Whether it is when researching a paper or in a discussion where we just need to prove the other person wrong – nowadays we often rely on search engines to enhance our knowledge and find specific information. Information Retrieval (IR) systems – such as search engines – are improving every day. But what if the search systems could understand what we already know about a topic and complement our knowledge while we are searching for something new?

A substantial number of studies are being done to explore the advancements of different aspects of these -IR systems. A division of studies has focused on the users’ knowledge as a key factor in search: Most have investigated modeling the users’ knowledge to explore behavioral effects during search – resulting from the users’ knowledge and/or the change in knowledge of the users due to facing new resources during search.

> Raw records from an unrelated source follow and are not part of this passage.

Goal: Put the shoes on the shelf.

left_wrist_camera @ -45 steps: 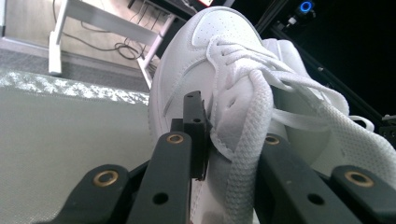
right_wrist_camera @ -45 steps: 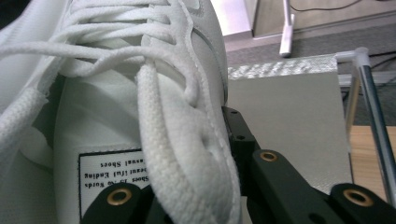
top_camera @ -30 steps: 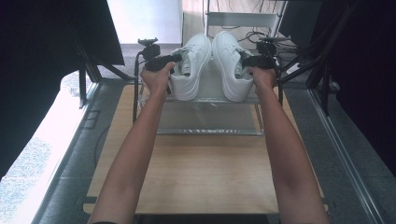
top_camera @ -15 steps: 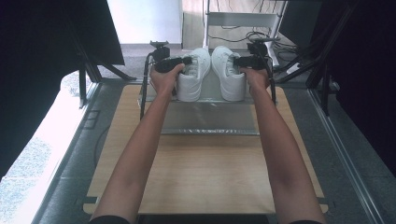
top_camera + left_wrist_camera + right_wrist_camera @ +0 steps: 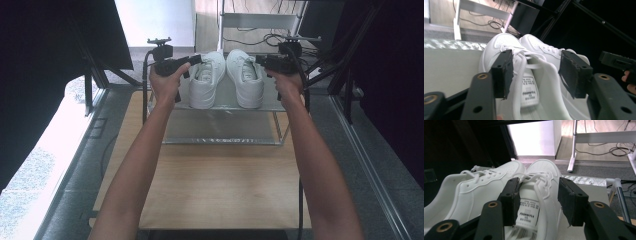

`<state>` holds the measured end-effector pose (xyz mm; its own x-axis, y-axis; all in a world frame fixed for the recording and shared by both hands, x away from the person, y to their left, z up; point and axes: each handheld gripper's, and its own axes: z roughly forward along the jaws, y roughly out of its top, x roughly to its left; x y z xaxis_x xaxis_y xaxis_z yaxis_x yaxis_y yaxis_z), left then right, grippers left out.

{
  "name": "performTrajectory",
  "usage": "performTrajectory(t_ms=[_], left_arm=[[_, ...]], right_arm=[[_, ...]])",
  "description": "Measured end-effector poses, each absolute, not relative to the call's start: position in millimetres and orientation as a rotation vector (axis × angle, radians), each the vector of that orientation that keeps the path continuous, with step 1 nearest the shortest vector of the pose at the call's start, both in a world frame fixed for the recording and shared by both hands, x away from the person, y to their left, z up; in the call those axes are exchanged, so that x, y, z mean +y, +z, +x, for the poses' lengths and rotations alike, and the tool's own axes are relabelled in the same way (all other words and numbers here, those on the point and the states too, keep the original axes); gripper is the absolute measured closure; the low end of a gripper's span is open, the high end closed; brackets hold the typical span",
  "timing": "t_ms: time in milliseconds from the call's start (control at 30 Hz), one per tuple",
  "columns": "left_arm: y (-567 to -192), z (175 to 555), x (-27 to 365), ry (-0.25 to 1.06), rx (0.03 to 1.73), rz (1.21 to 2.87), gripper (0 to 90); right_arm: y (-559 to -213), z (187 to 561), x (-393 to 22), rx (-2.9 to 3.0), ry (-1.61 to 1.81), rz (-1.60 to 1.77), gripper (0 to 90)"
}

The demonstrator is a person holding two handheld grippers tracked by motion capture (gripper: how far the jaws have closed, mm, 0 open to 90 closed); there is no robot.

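Two white sneakers stand side by side on the top shelf (image 5: 220, 107) of a metal rack, toes pointing away from me. My left gripper (image 5: 196, 60) sits at the collar of the left sneaker (image 5: 206, 82). Its jaws have just been opening, and the pads stand apart from the tongue and laces (image 5: 530, 91) between them. My right gripper (image 5: 260, 60) is at the collar of the right sneaker (image 5: 246, 80). It too has just been opening, and the labelled tongue (image 5: 529, 216) lies loose between its jaws. The left gripper (image 5: 537, 72) and the right gripper (image 5: 540, 202) grip nothing.
The rack stands at the far end of a wooden tabletop (image 5: 220, 185) and has a lower shelf (image 5: 220, 132). Dark frame struts (image 5: 345, 65) rise on both sides. Beyond the rack are a white desk frame (image 5: 574, 147) and cables on the floor.
The sneakers were held up nearer the camera a second ago and now rest on the top shelf. Both grippers have opened and let go of them, and the hands have lifted slightly.
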<state>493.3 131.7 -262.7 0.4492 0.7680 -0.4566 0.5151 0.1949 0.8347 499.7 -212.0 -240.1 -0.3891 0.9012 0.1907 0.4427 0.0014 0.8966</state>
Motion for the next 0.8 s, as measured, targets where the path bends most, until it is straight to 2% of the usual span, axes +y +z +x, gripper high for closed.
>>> performTrajectory(t_ms=[133, 167, 200, 267, 300, 433, 600, 800], left_arm=[[-259.5, 474.8, 140.9, 0.229, 1.175, 1.477, 58.1], [-259.5, 469.6, 143.4, 0.222, 1.160, 1.483, 61.0], [-261.1, 459.3, 147.3, 0.217, 1.135, 1.510, 69.6], [-262.4, 454.4, 149.2, 0.238, 1.134, 1.540, 74.8], [-264.3, 449.5, 151.6, 0.254, 1.132, 1.552, 77.4], [-275.8, 435.0, 164.4, 0.272, 1.149, 1.563, 82.1], [-294.5, 431.7, 172.8, 0.241, 1.173, 1.616, 83.4], [-316.2, 435.1, 173.7, 0.209, 1.199, 1.640, 87.6]], right_arm=[[-240.7, 488.1, -217.9, 1.859, 1.383, 1.353, 59.5], [-241.1, 484.5, -219.8, 1.865, 1.387, 1.343, 62.0], [-241.9, 477.2, -222.9, 1.877, 1.365, 1.313, 68.5], [-242.3, 474.2, -224.7, 1.887, 1.349, 1.300, 71.4], [-243.8, 468.4, -228.0, 1.901, 1.337, 1.276, 77.2], [-247.9, 461.6, -231.6, 1.918, 1.314, 1.241, 82.9], [-260.0, 456.7, -239.0, 1.922, 1.285, 1.240, 88.7], [-286.0, 457.7, -248.0, 1.915, 1.254, 1.277, 89.9]])
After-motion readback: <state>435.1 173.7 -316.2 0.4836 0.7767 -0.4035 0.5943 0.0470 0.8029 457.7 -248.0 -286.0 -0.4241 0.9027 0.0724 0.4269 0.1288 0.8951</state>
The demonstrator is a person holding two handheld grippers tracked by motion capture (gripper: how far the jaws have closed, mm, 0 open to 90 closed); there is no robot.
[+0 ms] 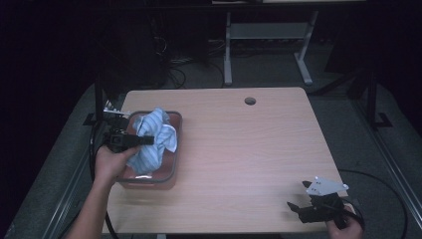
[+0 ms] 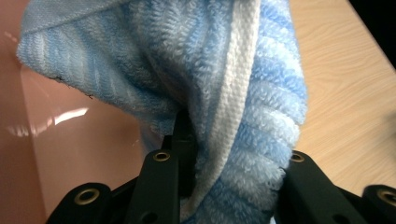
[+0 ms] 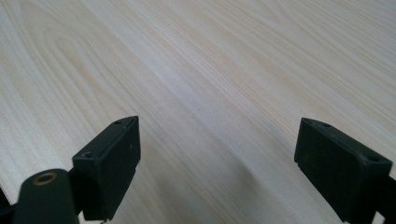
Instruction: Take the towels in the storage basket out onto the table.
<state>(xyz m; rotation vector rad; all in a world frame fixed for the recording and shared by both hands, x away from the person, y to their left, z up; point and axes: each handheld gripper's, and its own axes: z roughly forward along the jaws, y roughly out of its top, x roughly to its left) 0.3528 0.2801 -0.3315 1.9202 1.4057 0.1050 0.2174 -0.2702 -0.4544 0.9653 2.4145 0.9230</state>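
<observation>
A light blue striped towel (image 1: 155,135) hangs bunched over a clear pinkish plastic bin (image 1: 177,149) at the table's left side. My left gripper (image 1: 146,140) is shut on the towel and holds it above the bin. In the left gripper view the towel (image 2: 224,70) drapes between the black jaws of that gripper (image 2: 233,156), with the bin's floor (image 2: 70,154) below. My right gripper (image 1: 297,209) rests near the table's front right corner, open. Between its wide-apart jaws (image 3: 217,149) there is bare wood.
The light wooden table (image 1: 249,144) has a round cable hole (image 1: 250,101) at the back. Cables and a white desk frame (image 1: 229,55) lie on the dark floor beyond. A cable trails from the left gripper down the table's left edge.
</observation>
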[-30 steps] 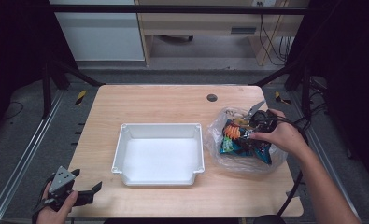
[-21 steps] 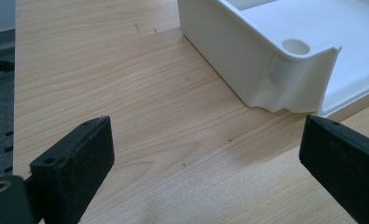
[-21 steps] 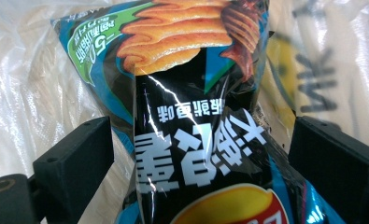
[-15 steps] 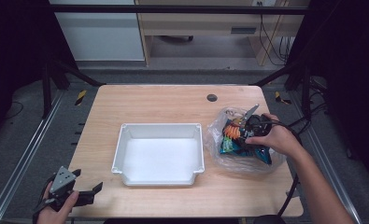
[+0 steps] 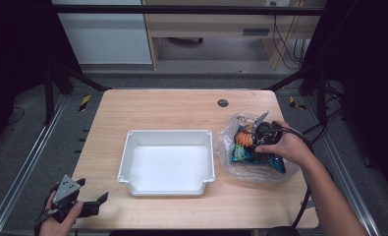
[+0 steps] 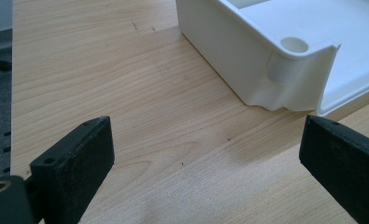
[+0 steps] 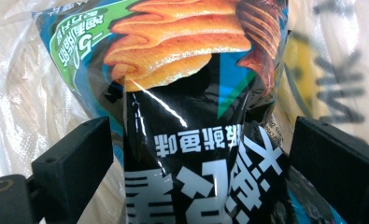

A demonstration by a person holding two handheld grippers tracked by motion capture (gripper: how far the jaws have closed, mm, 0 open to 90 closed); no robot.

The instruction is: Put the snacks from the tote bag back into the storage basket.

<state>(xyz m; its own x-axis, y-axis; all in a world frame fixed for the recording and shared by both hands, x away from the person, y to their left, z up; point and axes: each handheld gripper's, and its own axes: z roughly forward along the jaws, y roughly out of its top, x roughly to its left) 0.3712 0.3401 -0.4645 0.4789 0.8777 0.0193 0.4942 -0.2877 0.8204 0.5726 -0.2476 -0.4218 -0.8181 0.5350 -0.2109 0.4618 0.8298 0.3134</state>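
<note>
A black, blue and orange chip bag [image 5: 244, 151] lies inside a clear plastic bag [image 5: 260, 173] at the table's right. My right gripper [image 5: 251, 139] reaches into the plastic bag from the right, held by a hand. In the right gripper view its jaws stand wide apart on either side of the chip bag [image 7: 196, 112], and the right gripper [image 7: 201, 163] is open, not pinching it. My left gripper [image 5: 90, 192] rests open at the front left corner of the table. In its own view the left gripper [image 6: 205, 154] has nothing between its jaws.
A white plastic tray [image 5: 167, 133] sits in the middle of the table, and its near corner [image 6: 285, 60] shows ahead of the left jaws. A dark round hole [image 5: 223, 103] marks the far tabletop. Bare wood lies left of the tray.
The right hand and its gripper have shifted slightly left and down, deeper into the plastic bag over the chip bag. The left gripper has not moved.
</note>
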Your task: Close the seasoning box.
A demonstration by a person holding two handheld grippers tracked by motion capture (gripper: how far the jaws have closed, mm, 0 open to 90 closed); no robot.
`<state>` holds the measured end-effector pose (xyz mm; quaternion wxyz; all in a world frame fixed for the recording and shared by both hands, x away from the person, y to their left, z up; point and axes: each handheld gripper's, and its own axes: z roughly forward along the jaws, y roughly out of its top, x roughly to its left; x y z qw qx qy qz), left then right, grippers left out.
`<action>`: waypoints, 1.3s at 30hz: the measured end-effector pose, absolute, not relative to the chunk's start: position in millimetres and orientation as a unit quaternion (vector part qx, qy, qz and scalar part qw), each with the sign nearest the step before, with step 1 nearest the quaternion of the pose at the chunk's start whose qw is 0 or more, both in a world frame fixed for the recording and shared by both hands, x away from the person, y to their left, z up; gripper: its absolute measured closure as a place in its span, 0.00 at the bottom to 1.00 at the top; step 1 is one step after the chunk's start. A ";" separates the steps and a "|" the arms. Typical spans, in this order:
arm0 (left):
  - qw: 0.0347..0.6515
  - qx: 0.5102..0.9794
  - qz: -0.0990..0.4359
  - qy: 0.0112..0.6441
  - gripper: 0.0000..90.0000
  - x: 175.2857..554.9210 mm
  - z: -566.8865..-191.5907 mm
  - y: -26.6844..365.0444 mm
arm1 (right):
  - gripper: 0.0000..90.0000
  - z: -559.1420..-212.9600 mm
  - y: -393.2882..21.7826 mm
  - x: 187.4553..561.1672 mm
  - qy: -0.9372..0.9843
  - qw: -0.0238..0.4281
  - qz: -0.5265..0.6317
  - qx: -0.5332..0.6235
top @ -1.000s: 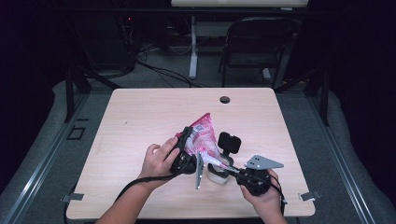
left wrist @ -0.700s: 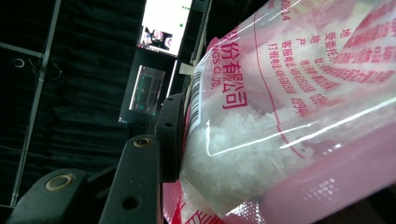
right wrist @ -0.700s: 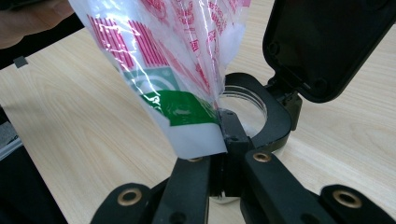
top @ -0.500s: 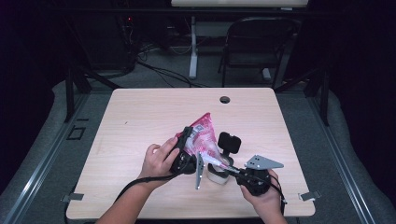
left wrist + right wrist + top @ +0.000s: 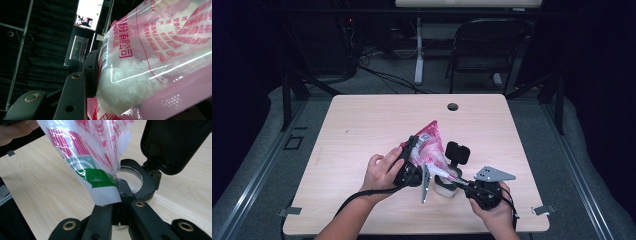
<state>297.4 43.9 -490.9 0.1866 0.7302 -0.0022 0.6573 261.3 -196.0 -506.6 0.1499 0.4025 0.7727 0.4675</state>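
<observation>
A pink and clear plastic bag point(image 5: 428, 141) of white grains hangs tilted above the table. My left gripper point(image 5: 414, 146) is shut on its upper part; in the left gripper view one black pad point(image 5: 91, 71) presses into the bag point(image 5: 155, 62). My right gripper point(image 5: 444, 172) is shut on the bag's lower corner. In the right gripper view that gripper point(image 5: 119, 193) pinches the white and green corner point(image 5: 101, 178). The corner hangs right over the mouth of a small clear jar point(image 5: 141, 185). The jar's black flip lid point(image 5: 172, 142) stands open. In the high view the jar point(image 5: 445, 188) sits under the corner, its lid point(image 5: 457, 152) upright behind.
The wooden table point(image 5: 357, 125) has a round cable hole point(image 5: 452, 106) near its far edge. A folding chair point(image 5: 486, 45) and a desk leg stand beyond the table, with cables on the floor. Both forearms enter from the near edge.
</observation>
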 end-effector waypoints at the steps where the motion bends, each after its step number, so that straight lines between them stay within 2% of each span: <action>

What am I missing? Using pre-existing knowledge to provide more helpful search results

In the DoSSIER project Knowledge Delta (KD), the Research Studio Data Science of the RSA FG investigates how web users’ knowledge can best be utilized to improve their search experience during a learning session. The project focuses on modeling both the knowledge and the search target of the users – using this data, it then provides matching information to each user according to their goal and their pre-existing background knowledge. The difference between what a user knows and doesn’t know in the resources on the web is defined as the knowledge delta. The knowledge delta for each user and each domain is specific, as the following example will demonstrate:

Let’s assume that a senior-year computer student and a law student both want to learn about a rather novel concept such as “Deep Learning”. Most likely, the computer student will have more knowledge in prerequisite materials of “Deep learning” such as statistics, general concepts, and algorithms. In contrast, the other student coming from a law background will be less familiar with the mentioned topics. Here the knowledge delta for the computer student will be smaller than the knowledge delta for the law student. In case the target domain had been a topic related to “Civil Rights”, the knowledge delta would have been different as the two students would have had reverse prerequisites on the topic.

Evaluating IR systems in knowledge acquisition

Aligned with the objectives of the DoSSIER project, the research team working on this project at our Data Science Studio (Yasin Ghafourian, Dr. Petr Knoth and Prof. Allan Hanbury) has recently published a paper contemplating on the evaluation methodologies of a system that is empowered by knowledge.

The publication discusses why the existing evaluation methodologies fall short in providing insight into the performance of a system that takes users’ knowledge into account during the search and retrieval process. Furthermore, and in order to provide directions for research into the evaluation of the systems as they are exploiting users’ knowledge, three possible evaluation methodologies are proposed with pros and cons for each of them discussed, providing a more profound intuition.

This publication will be used as a groundwork for further developments in the DoSSIER project in order to implement experimental methodologies for the evaluation of a knowledge-based search system that will be developed within the DoSSIER project. It can also be used as a starting reference for future works targeting knowledge acquisition tasks and their evaluation – making us all smarter in the process.